From the line with "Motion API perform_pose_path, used" through the final line, transcribe the material below character for character; include no other lines.

■ Source material:
------------------------------------------------------------------------

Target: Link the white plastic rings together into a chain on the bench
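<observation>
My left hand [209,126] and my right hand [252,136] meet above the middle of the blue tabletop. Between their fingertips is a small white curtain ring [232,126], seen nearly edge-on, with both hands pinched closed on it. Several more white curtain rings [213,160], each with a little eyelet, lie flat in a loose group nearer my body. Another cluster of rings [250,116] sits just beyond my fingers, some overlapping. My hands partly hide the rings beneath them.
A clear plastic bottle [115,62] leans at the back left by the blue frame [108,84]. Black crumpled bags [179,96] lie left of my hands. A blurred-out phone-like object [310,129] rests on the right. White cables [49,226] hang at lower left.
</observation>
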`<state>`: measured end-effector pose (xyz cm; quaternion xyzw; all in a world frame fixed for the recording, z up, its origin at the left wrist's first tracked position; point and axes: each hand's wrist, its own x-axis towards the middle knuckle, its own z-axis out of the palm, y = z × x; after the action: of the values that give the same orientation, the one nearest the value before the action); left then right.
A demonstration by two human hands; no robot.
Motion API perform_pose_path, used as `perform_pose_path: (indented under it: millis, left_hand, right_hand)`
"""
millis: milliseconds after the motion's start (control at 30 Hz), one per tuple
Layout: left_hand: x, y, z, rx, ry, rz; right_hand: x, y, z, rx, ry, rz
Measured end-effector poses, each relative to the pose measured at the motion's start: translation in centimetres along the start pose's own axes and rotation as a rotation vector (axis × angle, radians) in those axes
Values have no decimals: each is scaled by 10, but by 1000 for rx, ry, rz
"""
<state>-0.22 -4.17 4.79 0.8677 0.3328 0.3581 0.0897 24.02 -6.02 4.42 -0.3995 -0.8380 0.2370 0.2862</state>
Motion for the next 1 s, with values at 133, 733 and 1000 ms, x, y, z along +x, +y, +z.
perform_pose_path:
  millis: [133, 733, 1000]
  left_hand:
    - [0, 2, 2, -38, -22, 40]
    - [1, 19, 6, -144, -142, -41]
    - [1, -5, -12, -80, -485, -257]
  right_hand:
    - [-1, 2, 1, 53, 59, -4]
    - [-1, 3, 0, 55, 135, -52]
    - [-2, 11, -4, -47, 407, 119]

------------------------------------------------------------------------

■ Worked solution:
Motion API perform_pose_path, used as `perform_pose_path: (indented under it: millis, left_hand, right_hand)`
"""
millis: milliseconds after the motion's start (control at 30 Hz), one per tuple
Layout: left_hand: x, y, z, rx, ry, rz; right_hand: x, y, z, rx, ry, rz
Measured end-effector poses, each relative to the pose measured at the motion's start: translation in centimetres along the start pose's own axes and rotation as a rotation vector (axis × angle, radians) in those axes
Values have no decimals: each is scaled by 10, but by 1000 for rx, ry, rz
"""
<state>-0.22 -4.17 4.79 0.8677 0.3328 0.3581 0.0897 24.02 -6.02 4.42 -0.3995 -0.8380 0.2370 0.2862</state>
Motion for the next 1 s, with values at 133, 733 and 1000 ms, x, y, z along +x, +y, +z.
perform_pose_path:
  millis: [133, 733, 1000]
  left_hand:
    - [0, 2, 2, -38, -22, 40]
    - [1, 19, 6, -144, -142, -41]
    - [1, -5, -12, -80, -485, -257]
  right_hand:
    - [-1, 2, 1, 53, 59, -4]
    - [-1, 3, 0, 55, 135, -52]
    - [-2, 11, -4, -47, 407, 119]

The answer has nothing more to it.